El sábado cené con Melki Chichery y sus amigos: estaban los periodistas gráficos de la Agencia EFE, aventureros de guerra, fotógrafos publicitarios y artísticos. Nos sirvieron un estupendo rabo de buey, hablamos de todo y bebimos bien, hasta bien entrada la madrugada.
Jacobo Plaza, retratista de la escena rock, nos contó la historia del fotógrafo Paul Guillaume, que carecía de leyenda dorada, pero que dicen fue íntimo de Modigliani, cuando todos sus amigos habían dado de lado al artista italiano, y que Paul fue el único comprador de su obra, y estuvo junto al pintor en sus últimos días, en aquel frío enero parisién de 1920, y que caminó tras su féretro hasta el cementerio de Père-Lachaise. No le viene de ahí su fama sino de haber colaborado con la luz de su cámara en la obra de su amigo Modigliani, que dicen se basó en sus fotografías para pintar sus “Retratos de Amigos” y sus “Desnudos con Sombrero”, y que Guillaume compartía con Modigliani la misma pose de artista bohemio, y que soñaba con ser artista, como su amigo, pero que él no lo consiguió. Las ciudades viejas –añadía Jacobo– están llenas de artistas o pájaros sin fama ni historia.
Melki, tras esta historia, decidió retirarse: una amiga que estudiaba teatro y tenía una buhardilla en Los Jardines de las Vistillas, le había dejado las llaves para descansar en la parte vieja de la ciudad y disfrutar del Madrid antiguo, mientras ella estaba el fin de semana de viaje.
Un fotógrafo es, en nueve de cada diez casos, un loco que se salva de su propia locura proyectando sobre el mundo sus imágenes, elevándolas a categoría universal, pero Melki llevaba meses sin tirar una foto, sin actualizar una sola imagen en su blog o sin entregarse del todo a la mecánica de su cámara. Vivía una temporada un tanto ligera, fortuita o soñadora, como la de un ave inquieta.

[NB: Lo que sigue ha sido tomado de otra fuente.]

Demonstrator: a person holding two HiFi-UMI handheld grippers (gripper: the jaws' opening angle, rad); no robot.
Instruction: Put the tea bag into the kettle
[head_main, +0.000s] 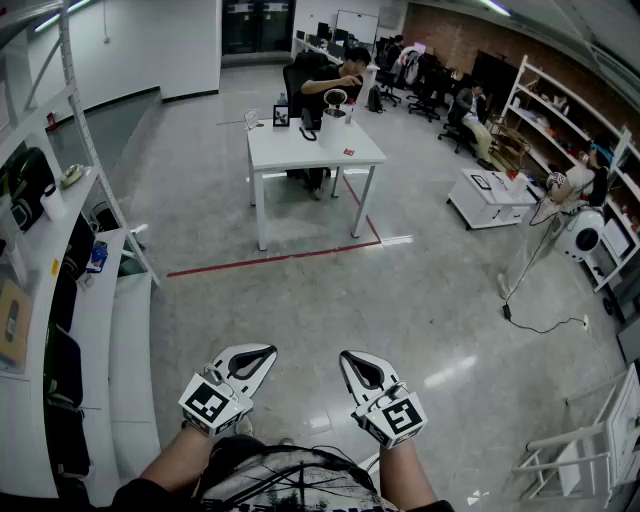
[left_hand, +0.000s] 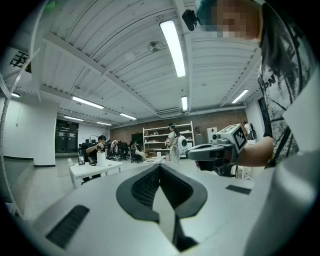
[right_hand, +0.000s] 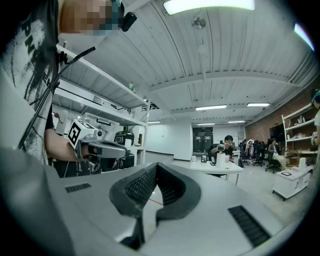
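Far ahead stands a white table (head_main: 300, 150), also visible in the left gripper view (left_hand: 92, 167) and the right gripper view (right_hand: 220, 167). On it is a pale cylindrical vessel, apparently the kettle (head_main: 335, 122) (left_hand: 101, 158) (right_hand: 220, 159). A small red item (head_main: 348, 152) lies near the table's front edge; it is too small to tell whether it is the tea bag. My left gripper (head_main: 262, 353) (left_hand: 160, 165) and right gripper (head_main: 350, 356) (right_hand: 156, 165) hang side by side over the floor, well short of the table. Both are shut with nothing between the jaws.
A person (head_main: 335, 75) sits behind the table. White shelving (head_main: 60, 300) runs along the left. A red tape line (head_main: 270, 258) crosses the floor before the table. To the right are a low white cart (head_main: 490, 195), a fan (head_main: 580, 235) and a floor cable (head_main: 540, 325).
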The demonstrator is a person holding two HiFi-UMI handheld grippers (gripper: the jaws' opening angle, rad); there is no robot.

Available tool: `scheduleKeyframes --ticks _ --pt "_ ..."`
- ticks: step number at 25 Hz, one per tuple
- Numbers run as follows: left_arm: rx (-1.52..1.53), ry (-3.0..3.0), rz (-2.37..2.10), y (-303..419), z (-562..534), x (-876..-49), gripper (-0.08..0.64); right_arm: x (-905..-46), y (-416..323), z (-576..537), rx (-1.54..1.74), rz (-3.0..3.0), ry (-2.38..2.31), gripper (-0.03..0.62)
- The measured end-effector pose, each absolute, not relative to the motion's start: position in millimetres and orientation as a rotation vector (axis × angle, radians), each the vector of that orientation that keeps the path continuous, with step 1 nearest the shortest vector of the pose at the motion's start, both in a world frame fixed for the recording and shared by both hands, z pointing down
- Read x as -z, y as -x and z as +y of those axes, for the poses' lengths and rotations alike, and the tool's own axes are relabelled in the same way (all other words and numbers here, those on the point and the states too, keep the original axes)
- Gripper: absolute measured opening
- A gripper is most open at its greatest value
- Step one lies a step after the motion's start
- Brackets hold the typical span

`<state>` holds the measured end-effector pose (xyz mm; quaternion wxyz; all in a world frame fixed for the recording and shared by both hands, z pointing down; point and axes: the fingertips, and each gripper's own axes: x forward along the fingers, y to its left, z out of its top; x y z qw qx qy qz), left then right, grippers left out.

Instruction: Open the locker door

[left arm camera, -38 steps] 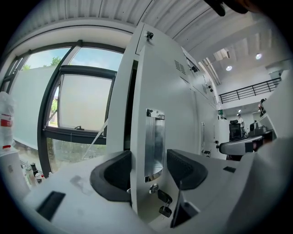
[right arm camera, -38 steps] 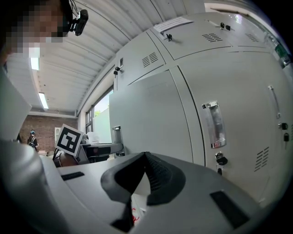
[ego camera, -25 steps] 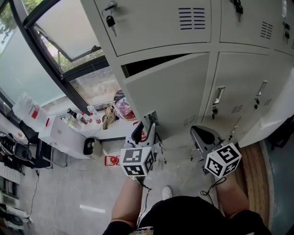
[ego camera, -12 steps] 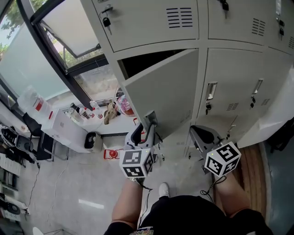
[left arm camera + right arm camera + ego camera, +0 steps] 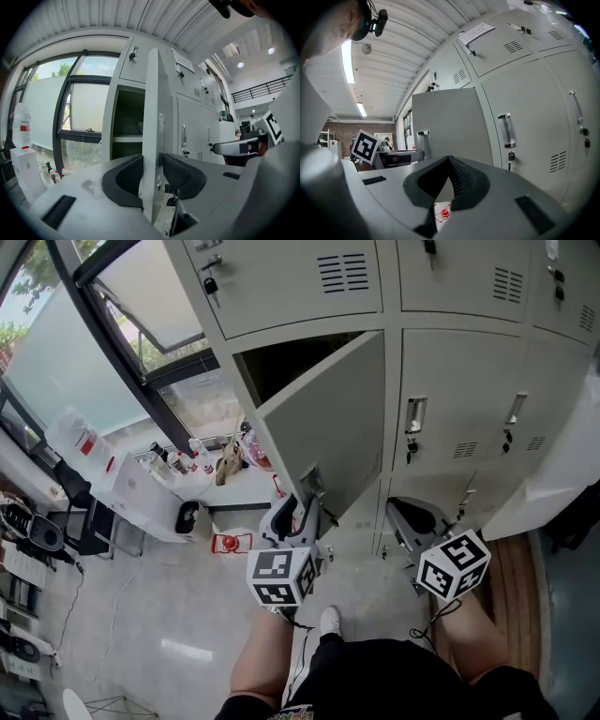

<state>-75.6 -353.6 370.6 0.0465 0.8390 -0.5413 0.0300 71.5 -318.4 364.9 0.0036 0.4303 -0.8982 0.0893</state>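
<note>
Grey lockers fill the wall by a window. The locker door stands half open, its edge between the closing jaws of the left gripper. The right gripper hangs beside it, jaws closed, holding nothing.

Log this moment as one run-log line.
locker door: partly open | left gripper: jaws closing, door edge between them | right gripper: shut, empty

Left gripper, seen along its own jaws — the free edge of the open locker door stands upright between the dark pads, which are closing and touch it on both sides. Left of the door lies the dark open compartment with a shelf; beyond it, a window.
</note>
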Motion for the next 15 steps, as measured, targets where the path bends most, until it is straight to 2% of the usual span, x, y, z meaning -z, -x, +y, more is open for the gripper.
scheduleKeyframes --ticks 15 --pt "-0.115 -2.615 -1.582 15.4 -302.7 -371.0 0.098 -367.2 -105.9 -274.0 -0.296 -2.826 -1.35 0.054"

Melki Chichery podrá despertar solo y nostálgico en Madrid o en una desordenada buhardilla, de descanso a ninguna parte, y calentar un café o encenderse un cigarrillo, tratando de buscar el centro de la ciudad vieja a través de los cristales recién amanecidos, y no descansar hasta enfocar la cúpula de la Almudena, de San Isidro o de la Paloma, y sentirse envuelto por Madrid, como en mitad de un círculo casi perfecto, donde todo gira alrededor de uno: las amigas, el arte, el despertar de la ciudad. Y seguir removiendo un café falto de azúcar y repleto de resaca, un café amargo como el desorden de las fotografías sin hacer, cuando uno anda aún medio dormido y ha olvidado cómo fue la noche y por donde avanza la mañana, y tan solo quiere enfocar la luz sobre los tejados, que es como la luz del objetivo, una luz bohemia de pájaro de oro y plata, un ave rara de ciudad que vuela medio en sueños a través de la mañana. Se apartará para que la luz combinada del vidrio y el sol dibujen esas pequeñas alas doradas a la ciudad, una ciudad con cara de niño viejo, se sorprenderá observando el brillo de la cúpula de San Francisco El Grande, aquella basílica que recogió los huesos de Quevedo, Garcilaso o Calderón, y que parece hecha de piedra filosofal, y recordará la historia contada por Jacobo Plaza, la historia del artista bohemio, medio ave, en la ciudad vieja y sin fama.
Quizá Melki despierte algo frustrado, porque vive más del proyecto fotográfico, que es el que lleva dentro, que del día a día, que es la amarga realidad. Pero Melki ha encontrado, en esta mañana repleta de resaca, la luz de la ciudad vieja recién amanecida, un Madrid antiguo y una luz inquieta, como un pájaro de oro y plata.